Hi I’m new here. I am really struggling with depression (major depressive disorder) and anxiety (generalized anxiety disorder) that has really gotten a lot worse over the last 2 months. I don’t know what to do but I have a medication consult this upcoming Thursday. Although I don’t want medication, I’m willing to do whatever it takes to get this to be better. I was always outgoing and energetic, and now I want to lay in bed all day by myself. I don’t feel like I’m the same person anymore, all the things I used to enjoy I now dread doing, mostly because they contain being around lots of people. Is there anything I can do to help until Thursday? Thanks in advance for the comments!
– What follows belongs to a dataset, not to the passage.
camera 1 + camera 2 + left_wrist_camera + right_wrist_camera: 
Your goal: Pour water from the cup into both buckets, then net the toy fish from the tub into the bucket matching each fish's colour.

First Post: Hi I’m new here. I am... - Anxiety and Depre...
First Post
One thing which has helped me is writing down how you feel. Getting your emotions and thoughts out, will add a bit of relief among you. Calming you down. In addition to it, it will be very useful for this upcoming Thursday. Medication may be given to you, but keep track of what you go through following. As you keep track you should continue to feel an increase of relief as find ways to get through it all. Be strong and always be confident within.
Thank you so much for your comment, this really helped!
I am seeing a counselor although I have tried writing my thoughts down before and it helped a little. When talk therapy stopped working, I decided it was time to try medication as I couldn’t handle the depression and anxiety anymore.
I am not diagnosed. My first episodes were when I was in college 28 years ago. I have had 4 major events of depression. It has always been lurking underneath the surface. Its triggered when I experience death, employment problems, relationship problems. It is always there and effects me daily. I am currently in a depressive episode. I am slowly getting better. Very slow. I am finding that talking to other people with this darkness helps me. One of the things I have been doing is setting one little goal and pursuing it. This could be just doing laundry or going grocery shopping. One immediate goal at a time.
I wanted to say welcome to you.
I hope it helps being here. I know it has helped me a lot.
A lot of us struggle with similar things, so you are not alone..
Being here has helped me better manage things,
We are all individual in what helps us but getting ideas and trying out things is a great start.
I’m glad you found us 🌹🌹
My counselor thought me a technique to use for journaling that really helped. First, I would write down what the situation was. Then part 2 would be writing all of the crazy thoughts in my head. Every little thing I feared would happen. No matter how irrational it sounded. Then I would write down what was most likely to happen in that situation. Finally after the issue was over I would write down what really happened. The goal was to first give yourself permission to feel all those irrational things and put them on paper. To get them out of my head. Then I was also comparing what I thought would happen in a situation versus what did actually happen. Over time it did help to see I was worried about things that never happened. I was obsessing over a worst case scenario when the chances of the worst thing happening were almost impossible. I did find that helped me when I felt anxious. And sometimes it was something like going to the grocery store and running into someone I didn’t want to see or being in a crowd that overwhelmed me. And taking medication isn’t something to be ashamed about. You’re seeking help and that’s what matters. You’re not letting the feelings overtake you so you should be proud!!! Hope you feel better soon.
It's like hearing myself explain myself but from a different person.
Go to you tube and watch as many Joyce Meyers videos as you can. I have been listening to her for the last 6 weeks and now her voice and lessons are the only things that calm me down. She is an angel from God!!
Also, do not be afraid to take Meds they can be life saving!!
I have been watching/listening to Pastor Steven Furtick on the Elevation Church YouTube channel, that calms me and really makes me feel at peace. I am not afraid of meds even though I may have came off that way, I just don’t really like the thought of having to take another medication every day. I guess I am a little afraid that they won’t work though, or that it will take multiple medication try’s to finally find something that works.